§ **TASK TO CARRY OUT**
Every line of the records must be repeated exactly; pictures stay out.
------ MATERIAL FOR THE TASK
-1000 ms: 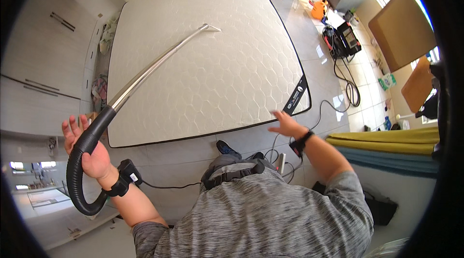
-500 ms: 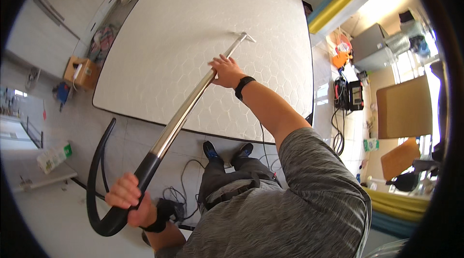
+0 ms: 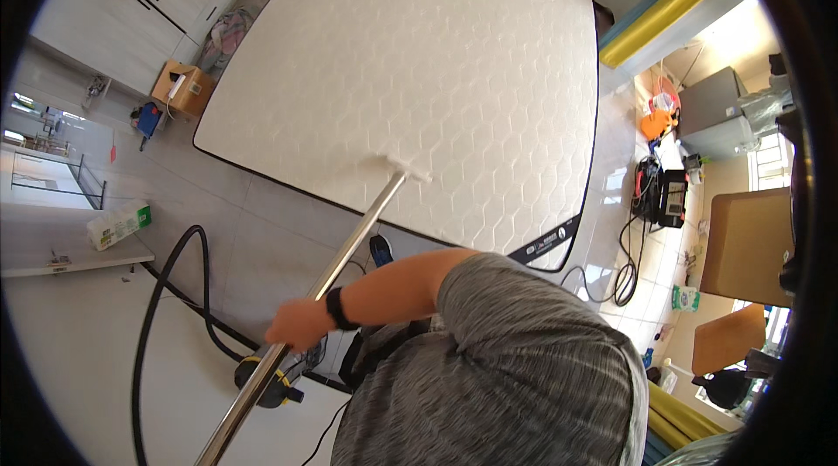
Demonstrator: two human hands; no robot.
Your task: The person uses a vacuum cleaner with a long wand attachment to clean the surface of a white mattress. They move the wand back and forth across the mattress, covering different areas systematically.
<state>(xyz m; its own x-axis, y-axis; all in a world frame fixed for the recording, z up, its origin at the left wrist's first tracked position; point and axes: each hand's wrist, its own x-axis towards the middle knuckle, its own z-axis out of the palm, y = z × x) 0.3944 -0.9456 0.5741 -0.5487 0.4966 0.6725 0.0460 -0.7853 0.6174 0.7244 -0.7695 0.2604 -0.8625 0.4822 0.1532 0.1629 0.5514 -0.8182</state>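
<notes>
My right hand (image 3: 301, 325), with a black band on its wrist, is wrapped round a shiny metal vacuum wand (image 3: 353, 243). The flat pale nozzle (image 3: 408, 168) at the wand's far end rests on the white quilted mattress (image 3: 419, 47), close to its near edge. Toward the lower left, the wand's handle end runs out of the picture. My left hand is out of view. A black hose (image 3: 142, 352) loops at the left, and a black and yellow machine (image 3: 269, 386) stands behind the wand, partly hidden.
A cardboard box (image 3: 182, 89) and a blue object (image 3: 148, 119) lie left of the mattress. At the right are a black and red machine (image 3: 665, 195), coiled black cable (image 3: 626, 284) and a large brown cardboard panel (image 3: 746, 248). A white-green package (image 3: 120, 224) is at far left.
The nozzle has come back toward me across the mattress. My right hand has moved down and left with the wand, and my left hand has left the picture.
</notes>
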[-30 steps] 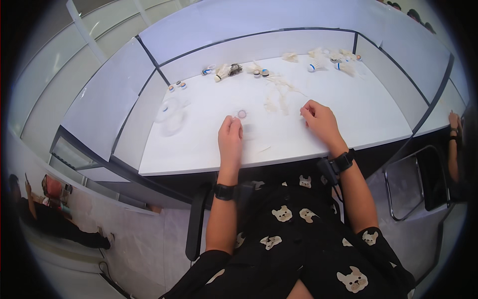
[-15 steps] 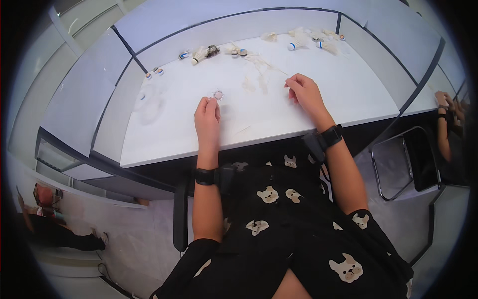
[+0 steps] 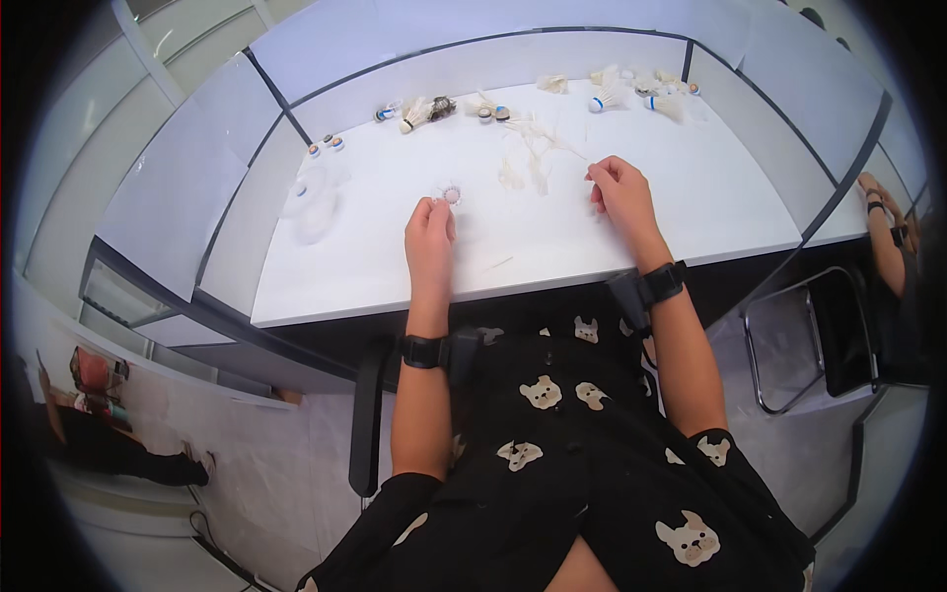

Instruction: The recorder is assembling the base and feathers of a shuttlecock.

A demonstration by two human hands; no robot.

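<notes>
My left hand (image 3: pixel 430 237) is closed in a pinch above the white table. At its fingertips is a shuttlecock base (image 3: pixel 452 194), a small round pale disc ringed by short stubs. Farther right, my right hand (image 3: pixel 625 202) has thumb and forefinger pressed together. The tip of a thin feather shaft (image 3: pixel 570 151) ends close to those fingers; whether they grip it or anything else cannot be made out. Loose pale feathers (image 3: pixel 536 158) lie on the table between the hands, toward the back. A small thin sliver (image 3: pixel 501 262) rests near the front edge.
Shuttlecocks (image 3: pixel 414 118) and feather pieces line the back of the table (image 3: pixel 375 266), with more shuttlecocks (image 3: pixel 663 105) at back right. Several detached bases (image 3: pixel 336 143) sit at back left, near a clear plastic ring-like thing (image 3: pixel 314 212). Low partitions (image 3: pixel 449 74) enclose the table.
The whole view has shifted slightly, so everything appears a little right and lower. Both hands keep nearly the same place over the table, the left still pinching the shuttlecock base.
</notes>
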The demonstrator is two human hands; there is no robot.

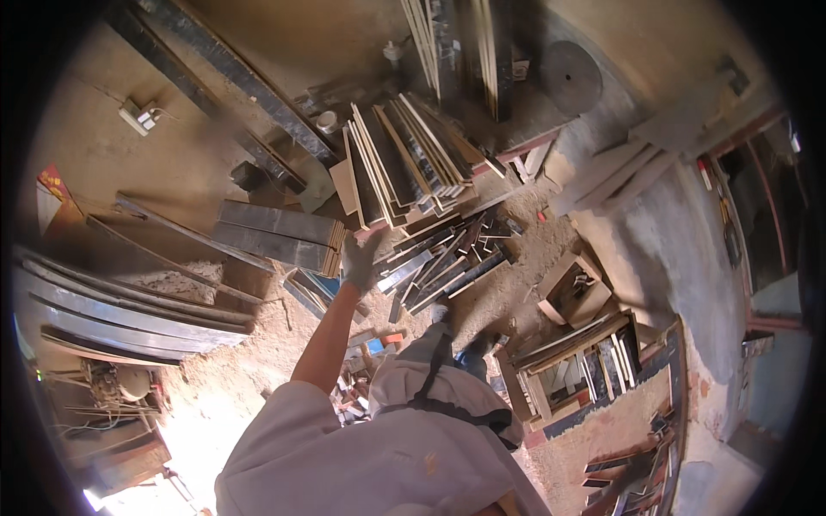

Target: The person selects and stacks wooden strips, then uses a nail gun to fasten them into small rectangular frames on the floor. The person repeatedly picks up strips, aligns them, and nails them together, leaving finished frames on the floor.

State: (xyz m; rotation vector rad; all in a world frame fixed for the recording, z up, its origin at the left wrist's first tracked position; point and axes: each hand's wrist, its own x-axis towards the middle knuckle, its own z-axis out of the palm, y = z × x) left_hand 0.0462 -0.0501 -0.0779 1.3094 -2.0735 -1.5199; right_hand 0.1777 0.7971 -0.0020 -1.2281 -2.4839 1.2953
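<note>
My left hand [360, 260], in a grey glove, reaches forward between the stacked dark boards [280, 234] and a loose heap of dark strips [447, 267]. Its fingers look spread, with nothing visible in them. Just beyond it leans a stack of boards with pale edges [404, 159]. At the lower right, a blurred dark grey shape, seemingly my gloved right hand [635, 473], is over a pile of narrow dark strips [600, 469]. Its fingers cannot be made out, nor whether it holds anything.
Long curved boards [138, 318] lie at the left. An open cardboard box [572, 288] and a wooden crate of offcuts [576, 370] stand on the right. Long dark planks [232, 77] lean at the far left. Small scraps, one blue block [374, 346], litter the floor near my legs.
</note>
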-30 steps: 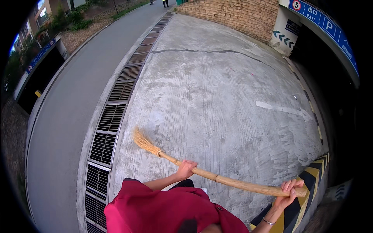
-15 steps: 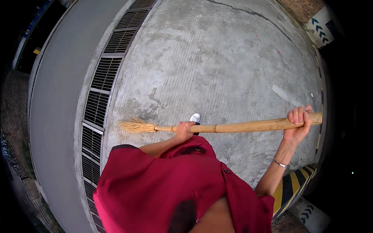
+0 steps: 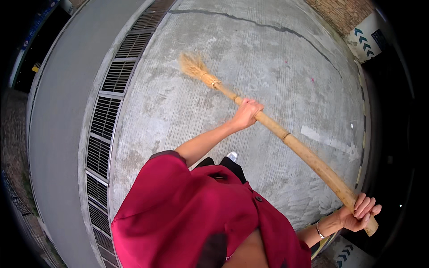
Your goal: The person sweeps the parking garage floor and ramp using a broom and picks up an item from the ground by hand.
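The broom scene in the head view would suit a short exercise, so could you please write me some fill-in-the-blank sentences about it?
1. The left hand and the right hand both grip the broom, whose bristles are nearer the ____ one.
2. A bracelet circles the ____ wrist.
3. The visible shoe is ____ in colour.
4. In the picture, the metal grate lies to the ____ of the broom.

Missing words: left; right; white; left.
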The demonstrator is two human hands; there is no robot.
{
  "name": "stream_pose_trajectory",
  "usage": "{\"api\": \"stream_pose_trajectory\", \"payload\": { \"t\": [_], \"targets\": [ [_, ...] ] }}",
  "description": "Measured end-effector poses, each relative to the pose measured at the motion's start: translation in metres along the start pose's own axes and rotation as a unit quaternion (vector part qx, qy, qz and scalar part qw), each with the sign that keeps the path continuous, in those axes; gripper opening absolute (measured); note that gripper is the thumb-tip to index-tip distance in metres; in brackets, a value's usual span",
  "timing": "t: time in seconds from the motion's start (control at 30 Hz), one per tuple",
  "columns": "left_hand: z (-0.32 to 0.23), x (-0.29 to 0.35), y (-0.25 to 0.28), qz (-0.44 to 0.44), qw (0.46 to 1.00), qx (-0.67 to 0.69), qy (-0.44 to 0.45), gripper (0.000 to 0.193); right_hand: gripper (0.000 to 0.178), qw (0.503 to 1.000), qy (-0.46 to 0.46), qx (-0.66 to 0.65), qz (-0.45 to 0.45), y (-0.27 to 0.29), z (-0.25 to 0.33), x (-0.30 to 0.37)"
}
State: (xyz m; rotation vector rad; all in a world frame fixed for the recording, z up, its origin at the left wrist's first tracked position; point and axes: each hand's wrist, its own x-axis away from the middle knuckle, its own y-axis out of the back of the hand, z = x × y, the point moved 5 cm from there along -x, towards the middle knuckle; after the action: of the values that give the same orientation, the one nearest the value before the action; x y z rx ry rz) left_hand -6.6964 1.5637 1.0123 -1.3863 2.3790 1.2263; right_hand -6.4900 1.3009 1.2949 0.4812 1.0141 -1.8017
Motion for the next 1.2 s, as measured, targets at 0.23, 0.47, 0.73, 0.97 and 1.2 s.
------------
§ **FINISHED EXERCISE**
-1000 ms: 
-500 ms: 
+0 ms: 
Demonstrator: two human hands; no robot.
Your task: The person uses a vacuum cleaner with a long wand attachment to clean the surface of a white mattress. They move the wand back and forth across the mattress, covering different areas systematically.
<state>(xyz m; its own x-axis, y-axis; all in a world frame fixed for the recording, z up, its origin at the left wrist's first tracked position; point and axes: each hand's wrist, its own x-axis towards the middle knuckle, its own z-axis out of the palm, y = z × x) 0.3944 -0.9456 0.5741 -0.5487 0.4966 0.6725 0.0460 -0.7853 0.6174 0.7244 -0.7695 0.2604 -0.8625 0.4822 0.1532 0.1629 0.5514 -0.8182</state>
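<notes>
My right hand (image 3: 301, 325), with a black band on its wrist, is wrapped round a shiny metal vacuum wand (image 3: 353, 243). The flat pale nozzle (image 3: 408, 168) at the wand's far end rests on the white quilted mattress (image 3: 419, 47), close to its near edge. Toward the lower left, the wand's handle end runs out of the picture. My left hand is out of view. A black hose (image 3: 142, 352) loops at the left, and a black and yellow machine (image 3: 269, 386) stands behind the wand, partly hidden.
A cardboard box (image 3: 182, 89) and a blue object (image 3: 148, 119) lie left of the mattress. At the right are a black and red machine (image 3: 665, 195), coiled black cable (image 3: 626, 284) and a large brown cardboard panel (image 3: 746, 248). A white-green package (image 3: 120, 224) is at far left.
The nozzle has come back toward me across the mattress. My right hand has moved down and left with the wand, and my left hand has left the picture.
</notes>
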[-30 steps] 
[-15 steps] 
[+0 steps] 

Instruction: The recorder is assembling the base and feathers of a shuttlecock.

A demonstration by two human hands; no robot.

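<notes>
My left hand (image 3: pixel 430 237) is closed in a pinch above the white table. At its fingertips is a shuttlecock base (image 3: pixel 452 194), a small round pale disc ringed by short stubs. Farther right, my right hand (image 3: pixel 625 202) has thumb and forefinger pressed together. The tip of a thin feather shaft (image 3: pixel 570 151) ends close to those fingers; whether they grip it or anything else cannot be made out. Loose pale feathers (image 3: pixel 536 158) lie on the table between the hands, toward the back. A small thin sliver (image 3: pixel 501 262) rests near the front edge.
Shuttlecocks (image 3: pixel 414 118) and feather pieces line the back of the table (image 3: pixel 375 266), with more shuttlecocks (image 3: pixel 663 105) at back right. Several detached bases (image 3: pixel 336 143) sit at back left, near a clear plastic ring-like thing (image 3: pixel 314 212). Low partitions (image 3: pixel 449 74) enclose the table.
The whole view has shifted slightly, so everything appears a little right and lower. Both hands keep nearly the same place over the table, the left still pinching the shuttlecock base.
</notes>
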The demonstrator is two human hands; there is no robot.


Target: The person selects and stacks wooden strips, then uses a nail gun to fasten them into small rectangular frames on the floor. The person repeatedly picks up strips, aligns them, and nails them together, leaving finished frames on the floor.

State: (xyz m; rotation vector rad; all in a world frame fixed for the recording, z up, its origin at the left wrist's first tracked position; point and axes: each hand's wrist, its own x-axis towards the middle knuckle, its own z-axis out of the palm, y = z × x) left_hand 0.0462 -0.0501 -0.0779 1.3094 -2.0735 -1.5199; right_hand 0.1777 0.7971 -0.0020 -1.2281 -2.4839 1.2953
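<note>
My left hand [360, 260], in a grey glove, reaches forward between the stacked dark boards [280, 234] and a loose heap of dark strips [447, 267]. Its fingers look spread, with nothing visible in them. Just beyond it leans a stack of boards with pale edges [404, 159]. At the lower right, a blurred dark grey shape, seemingly my gloved right hand [635, 473], is over a pile of narrow dark strips [600, 469]. Its fingers cannot be made out, nor whether it holds anything.
Long curved boards [138, 318] lie at the left. An open cardboard box [572, 288] and a wooden crate of offcuts [576, 370] stand on the right. Long dark planks [232, 77] lean at the far left. Small scraps, one blue block [374, 346], litter the floor near my legs.
</note>
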-30 steps: 
-15 steps: 
+0 steps: 
Your goal: The person sweeps the parking garage floor and ramp using a broom and picks up an item from the ground by hand.
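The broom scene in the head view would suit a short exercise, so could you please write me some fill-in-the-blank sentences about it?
1. The left hand and the right hand both grip the broom, whose bristles are nearer the ____ one.
2. A bracelet circles the ____ wrist.
3. The visible shoe is ____ in colour.
4. In the picture, the metal grate lies to the ____ of the broom.

Missing words: left; right; white; left.
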The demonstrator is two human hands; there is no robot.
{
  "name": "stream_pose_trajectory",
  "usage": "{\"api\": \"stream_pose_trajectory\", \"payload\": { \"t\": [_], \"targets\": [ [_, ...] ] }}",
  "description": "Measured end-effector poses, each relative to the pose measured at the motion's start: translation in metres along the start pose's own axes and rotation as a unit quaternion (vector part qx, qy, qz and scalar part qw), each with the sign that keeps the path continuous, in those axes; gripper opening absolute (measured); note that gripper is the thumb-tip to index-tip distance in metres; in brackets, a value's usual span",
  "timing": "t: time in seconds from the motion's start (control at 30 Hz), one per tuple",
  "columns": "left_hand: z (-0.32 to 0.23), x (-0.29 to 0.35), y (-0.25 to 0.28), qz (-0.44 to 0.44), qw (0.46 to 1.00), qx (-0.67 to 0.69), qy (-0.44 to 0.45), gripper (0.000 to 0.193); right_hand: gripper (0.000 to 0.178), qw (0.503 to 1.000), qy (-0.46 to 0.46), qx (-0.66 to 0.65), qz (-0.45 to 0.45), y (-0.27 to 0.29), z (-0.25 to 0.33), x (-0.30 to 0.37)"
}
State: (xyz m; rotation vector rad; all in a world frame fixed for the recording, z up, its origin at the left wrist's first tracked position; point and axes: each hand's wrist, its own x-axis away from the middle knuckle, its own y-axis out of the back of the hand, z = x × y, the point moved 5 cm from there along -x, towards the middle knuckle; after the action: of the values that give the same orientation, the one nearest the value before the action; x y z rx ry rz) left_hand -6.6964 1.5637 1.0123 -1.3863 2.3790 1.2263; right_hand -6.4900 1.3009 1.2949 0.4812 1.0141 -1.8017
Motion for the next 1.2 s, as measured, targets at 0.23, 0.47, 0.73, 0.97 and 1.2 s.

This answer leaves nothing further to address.